What you will do
All lines in the data below carrying the string "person" are to be located and copied.

Items from a data source
○ ○ ○ ○ ○

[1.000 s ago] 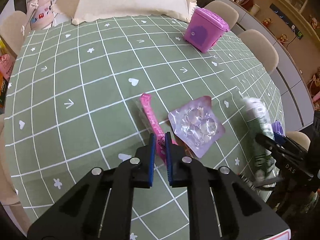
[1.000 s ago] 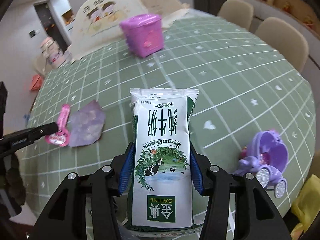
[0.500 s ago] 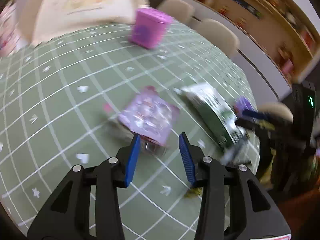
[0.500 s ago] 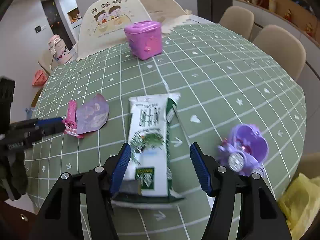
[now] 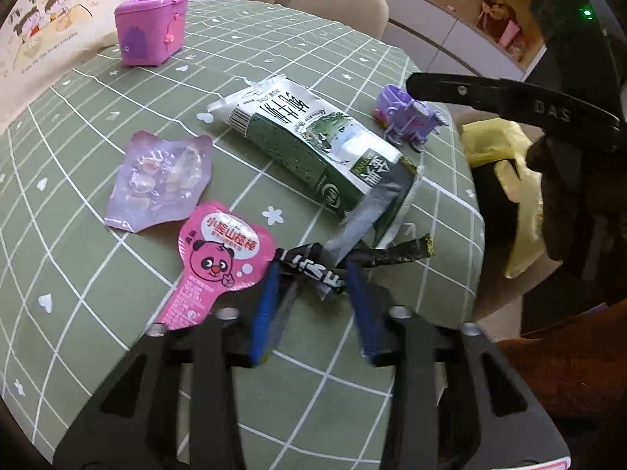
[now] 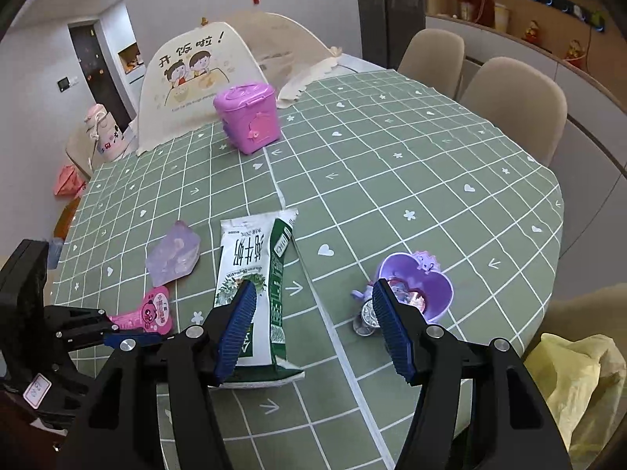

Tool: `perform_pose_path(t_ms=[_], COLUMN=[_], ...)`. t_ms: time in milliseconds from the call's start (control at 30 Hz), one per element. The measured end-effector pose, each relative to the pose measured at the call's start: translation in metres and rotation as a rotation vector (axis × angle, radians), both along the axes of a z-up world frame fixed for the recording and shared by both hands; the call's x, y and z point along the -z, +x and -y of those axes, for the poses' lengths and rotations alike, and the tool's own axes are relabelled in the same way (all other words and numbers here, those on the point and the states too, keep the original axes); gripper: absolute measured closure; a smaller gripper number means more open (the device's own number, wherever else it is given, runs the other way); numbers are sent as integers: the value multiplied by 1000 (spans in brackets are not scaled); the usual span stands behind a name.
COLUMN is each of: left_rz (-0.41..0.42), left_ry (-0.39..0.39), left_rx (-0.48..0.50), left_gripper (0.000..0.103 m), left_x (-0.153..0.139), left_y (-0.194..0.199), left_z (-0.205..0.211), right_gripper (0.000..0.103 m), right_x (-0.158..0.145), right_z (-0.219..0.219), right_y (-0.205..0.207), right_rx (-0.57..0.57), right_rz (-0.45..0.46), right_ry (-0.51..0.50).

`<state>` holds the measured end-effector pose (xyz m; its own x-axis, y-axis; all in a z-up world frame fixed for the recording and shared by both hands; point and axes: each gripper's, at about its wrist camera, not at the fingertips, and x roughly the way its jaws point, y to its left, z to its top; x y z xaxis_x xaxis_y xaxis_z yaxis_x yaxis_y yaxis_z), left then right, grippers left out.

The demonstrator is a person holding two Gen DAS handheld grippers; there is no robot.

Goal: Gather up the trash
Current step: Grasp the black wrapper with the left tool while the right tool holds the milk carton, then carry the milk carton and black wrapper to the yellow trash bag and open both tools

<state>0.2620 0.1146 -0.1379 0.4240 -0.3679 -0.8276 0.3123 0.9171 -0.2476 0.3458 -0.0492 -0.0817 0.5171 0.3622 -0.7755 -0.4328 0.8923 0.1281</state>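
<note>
A green-and-white milk pouch lies flat on the green checked tablecloth; it also shows in the right wrist view. My right gripper is open and empty, just behind the pouch. My left gripper is open, its fingers either side of a black wrapper. A pink panda wrapper and a clear purple blister pack lie to its left.
A purple toy carriage stands right of the pouch. A pink toy bin and a cloth food cover are at the far side. A yellow bag hangs off the table's right edge. Chairs ring the table.
My right gripper let go of the milk pouch, which now lies on the table, and drew back. My left gripper opened and swung right to the black wrapper.
</note>
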Motion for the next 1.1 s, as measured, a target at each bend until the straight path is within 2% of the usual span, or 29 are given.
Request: perform_pose_path(t_ms=[67, 233, 367, 533, 567, 600, 767, 933, 1000, 1100], left_rz=[1, -1, 27, 52, 57, 60, 107, 165, 185, 231], left_ry=[9, 28, 29, 34, 35, 35, 26, -96, -103, -69], left_rx=[-13, -102, -170, -236, -245, -249, -264, -299, -295, -259], left_gripper=[89, 90, 90, 90, 90, 90, 89, 89, 89, 89], left_x=[-2, -11, -21, -35, -38, -40, -59, -85, -96, -112], left_y=[0, -5, -13, -17, -18, -18, -20, -8, 1, 14], left_z=[1, -25, -47, -67, -70, -72, -79, -90, -86, -70], right_gripper=[45, 45, 45, 45, 46, 56, 57, 57, 57, 57], right_x=[2, 10, 27, 49, 51, 51, 20, -22, -36, -58], right_z=[-3, -31, -63, -88, -89, -90, -84, -55, -43, -23], right_y=[-1, 2, 17, 32, 34, 35, 28, 28, 26, 22], right_rx=[-18, -98, -122, -119, -119, -127, -143, -71, -46, -14], right_rz=[-7, -42, -93, -146, -147, -150, -67, 24, 59, 111], right_ry=[6, 0, -80, -135, -137, -131, -76, -10, 0, 14])
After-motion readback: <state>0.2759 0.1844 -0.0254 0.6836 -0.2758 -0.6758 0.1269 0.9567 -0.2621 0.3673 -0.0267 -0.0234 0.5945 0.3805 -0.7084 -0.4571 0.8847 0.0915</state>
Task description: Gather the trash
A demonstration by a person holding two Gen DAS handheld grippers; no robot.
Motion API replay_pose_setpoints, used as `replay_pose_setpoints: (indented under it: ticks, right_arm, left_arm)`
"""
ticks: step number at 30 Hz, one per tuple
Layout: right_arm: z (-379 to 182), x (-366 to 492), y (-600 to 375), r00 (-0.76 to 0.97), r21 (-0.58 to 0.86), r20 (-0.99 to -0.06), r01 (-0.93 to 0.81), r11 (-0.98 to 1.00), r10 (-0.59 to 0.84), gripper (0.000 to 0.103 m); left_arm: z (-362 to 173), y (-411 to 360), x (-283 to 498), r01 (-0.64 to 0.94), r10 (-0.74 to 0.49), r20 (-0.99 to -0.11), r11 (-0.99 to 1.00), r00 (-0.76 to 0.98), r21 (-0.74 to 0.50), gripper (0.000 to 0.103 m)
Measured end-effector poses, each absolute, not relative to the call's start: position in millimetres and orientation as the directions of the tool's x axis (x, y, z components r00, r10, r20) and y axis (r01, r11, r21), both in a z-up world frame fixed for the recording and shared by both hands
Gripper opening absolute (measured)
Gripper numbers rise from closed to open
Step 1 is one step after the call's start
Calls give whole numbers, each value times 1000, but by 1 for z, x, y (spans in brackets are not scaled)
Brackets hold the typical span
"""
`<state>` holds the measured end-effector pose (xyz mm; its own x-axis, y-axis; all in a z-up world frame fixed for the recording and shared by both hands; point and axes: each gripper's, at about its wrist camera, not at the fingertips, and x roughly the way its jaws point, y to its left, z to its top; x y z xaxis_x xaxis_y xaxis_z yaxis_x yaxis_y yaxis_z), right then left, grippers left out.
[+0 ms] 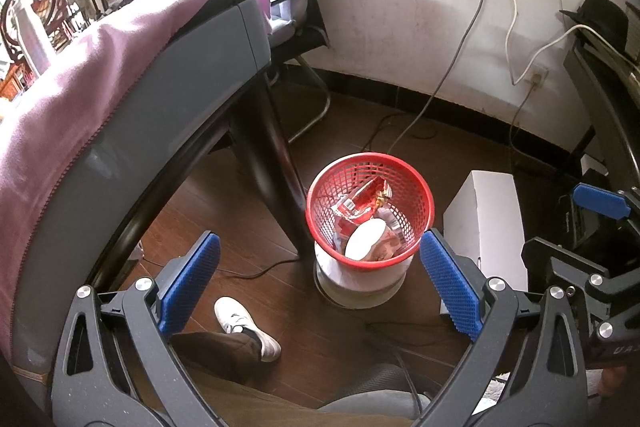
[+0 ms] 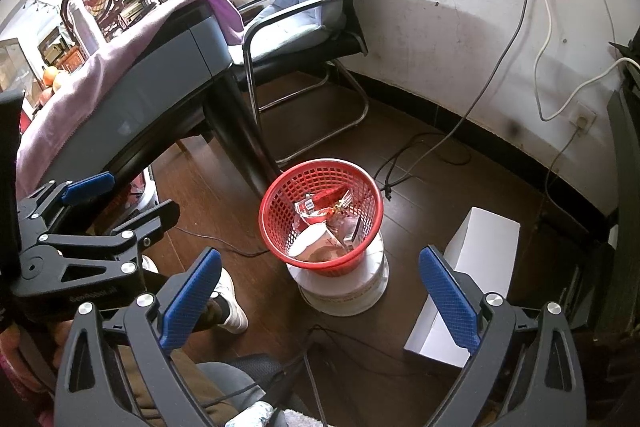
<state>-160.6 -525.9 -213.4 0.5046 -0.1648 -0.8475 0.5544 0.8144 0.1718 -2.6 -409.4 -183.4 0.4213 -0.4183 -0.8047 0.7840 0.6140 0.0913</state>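
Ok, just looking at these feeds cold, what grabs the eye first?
The red basket in the middle of the floor, perched on a white bucket and already holding wrappers and a paper cup. A white box lies on the floor just right of it. Both claws, left and right, hang open and empty above it.

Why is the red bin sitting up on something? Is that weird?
A bit odd: the red bin is perched on a white tub rather than the floor, so it could tip. Cables also trail loose nearby. Nothing looks spilled.
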Motion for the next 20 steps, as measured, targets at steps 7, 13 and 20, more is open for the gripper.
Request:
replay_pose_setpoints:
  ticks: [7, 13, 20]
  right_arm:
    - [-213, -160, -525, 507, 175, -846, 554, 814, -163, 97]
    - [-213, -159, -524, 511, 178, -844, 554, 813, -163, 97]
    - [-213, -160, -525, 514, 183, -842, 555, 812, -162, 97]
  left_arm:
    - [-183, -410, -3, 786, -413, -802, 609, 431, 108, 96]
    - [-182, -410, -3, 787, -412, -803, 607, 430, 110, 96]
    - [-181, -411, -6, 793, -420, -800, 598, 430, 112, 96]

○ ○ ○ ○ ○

Result for this task
The demonstrator is a person holding two Gen DAS handheld grippers; there is no robot.
A demonstration by a person holding two Gen DAS handheld grippers; no robot.

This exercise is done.